The watch integrates with iPhone models 5 and above, but not with 4 and below, so me and my only two year old iPhone are out of luck.
That's it. There is nothing on the Apple site which spells out what all the 17 icons are for. Nor in the 12 page spread in the current Vogue. But that's really not the problem. The problem is that you cannot make, with today's best technology, a useful appliance the size of a watch, with a battery that fits inside it, which does lots of things worth doing. What are those things?
Telling time is a start. At least the watch does that, bragging that it keeps time down to plus or minus 50 milliseconds. I cannot count the number of instances when I have needed to know that it was now 1:37 and 30 seconds and 268 milliseconds.
It looks like you can make a phone call using your watch, but only so long as it is hooked up to your iPhone. But if you have your iPhone, you can already make a phone call without pushing a watch button and speaking into your wrist. Right?
Listening to music? Only via your iPhone.
Doing email? Screen's way too small. Note that on the iPhone 6 the screen is bigger, not smaller. Could there be a message here? One that's big enough to read?
There is much chatter about the two buttons on the side of the phone. The big round one does one thing, and that is magnify the screen images, like the plus/minus buttons on Google maps, which is necessary since everything is otherwise too small to read. The flat button does one thing, which is call up pictures of your friends, we assume from your contacts, but it's not clear. Then you touch one and it calls that person -- using your phone. And these two mechanical buttons are not innovations but instead steps backward. And they account for another surprising thing -- the version called Sport Watch is not waterproof. Really!?! The new Pebble watch at least claims to be water resistant.

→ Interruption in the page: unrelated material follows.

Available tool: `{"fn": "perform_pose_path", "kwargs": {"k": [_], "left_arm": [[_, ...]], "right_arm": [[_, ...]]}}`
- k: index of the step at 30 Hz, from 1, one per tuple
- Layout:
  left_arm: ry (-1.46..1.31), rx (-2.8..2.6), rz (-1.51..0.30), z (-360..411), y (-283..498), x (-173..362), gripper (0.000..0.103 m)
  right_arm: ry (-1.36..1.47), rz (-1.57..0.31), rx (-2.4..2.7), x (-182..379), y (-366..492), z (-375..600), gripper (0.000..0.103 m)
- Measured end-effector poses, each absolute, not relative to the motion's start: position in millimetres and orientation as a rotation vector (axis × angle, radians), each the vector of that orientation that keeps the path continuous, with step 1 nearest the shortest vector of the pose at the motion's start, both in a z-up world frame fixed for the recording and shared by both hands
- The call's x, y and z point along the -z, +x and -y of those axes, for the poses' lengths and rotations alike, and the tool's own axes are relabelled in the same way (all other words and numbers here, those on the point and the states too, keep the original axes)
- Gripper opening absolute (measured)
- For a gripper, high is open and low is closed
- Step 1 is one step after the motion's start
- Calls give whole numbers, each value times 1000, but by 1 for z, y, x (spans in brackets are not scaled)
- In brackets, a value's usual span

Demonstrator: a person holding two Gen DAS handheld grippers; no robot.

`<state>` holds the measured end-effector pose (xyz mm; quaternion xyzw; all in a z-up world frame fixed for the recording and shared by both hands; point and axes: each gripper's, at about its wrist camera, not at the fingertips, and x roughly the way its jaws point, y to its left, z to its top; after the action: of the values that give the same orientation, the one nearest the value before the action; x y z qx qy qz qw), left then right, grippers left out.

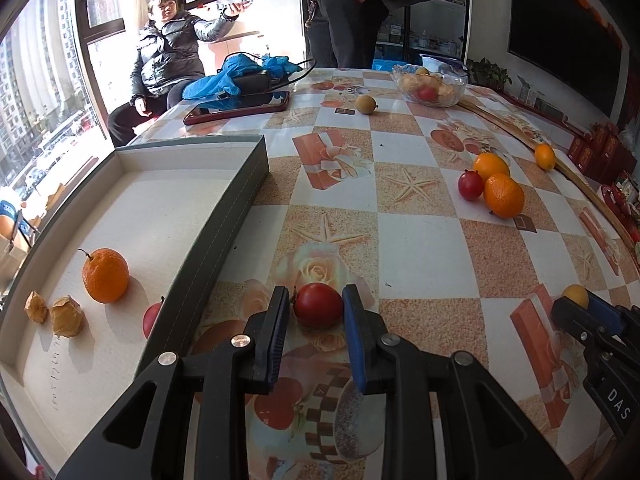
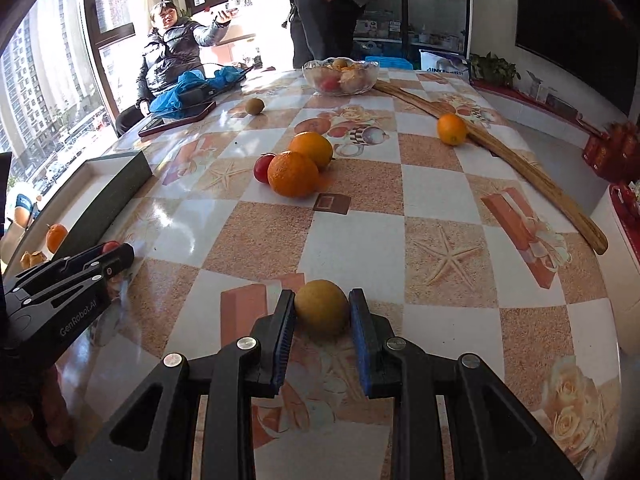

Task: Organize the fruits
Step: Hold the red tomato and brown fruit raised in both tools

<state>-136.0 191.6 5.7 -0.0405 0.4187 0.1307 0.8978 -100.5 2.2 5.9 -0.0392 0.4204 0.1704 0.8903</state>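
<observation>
Left hand-held gripper tilts down toward the surface, its pads pinching a red fruit that sits just right of the grey tray wall. Right hand-held gripper tilts down likewise, pads clamped on a yellow-brown fruit resting on the surface. Open checkered cloth lies ahead of both. Two oranges and a small red fruit cluster mid-surface, well apart from the grippers.

A table covered in a checked, patterned cloth is shown. Laid on it are a shallow grey box, loose oranges, small red fruits, a glass bowl, a wooden strip and a phone.
</observation>
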Motion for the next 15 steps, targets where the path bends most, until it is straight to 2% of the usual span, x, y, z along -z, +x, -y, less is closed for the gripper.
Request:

The constraints of screen size and battery size and thus life are truly significant. And the cool things, like the Apple pay system, can certainly be done just as easily on a cell phone. That's already where we put our airline boarding passes and our coupons for 10 percent off from Home Depot anyway. Thus much of the watch's "functions" are things that the watch can facilitate, but only if you have the correct app and only if your synched phone is with you to do the heavy lifting. It's a watch with a changeable face, several things that are phone extensions, and the ability to poke you. A cute and expensive toy.The science fiction writer Arthur C. Clarke famously remarked, "Any sufficiently advanced technology is indistinguishable from magic." And that's what we have gotten from Apple in the past. If the Apple Watch really were magic, there are several things it should do:
- Translate all languages perfectly and instantaneously. We already have Google translate which is pretty good, and I would settle for French, Chinese, Spanish, and German. Further iterations could add other languages.
- Be waterproof. 10 watches at Wal-Mart can accomplish this feat.
- Be readable. How about rotating through functionalities rather than trying to feature all of them?
And while Apple, we'd like the watch to let us fly like Superman, be invisible, and have X-ray vision.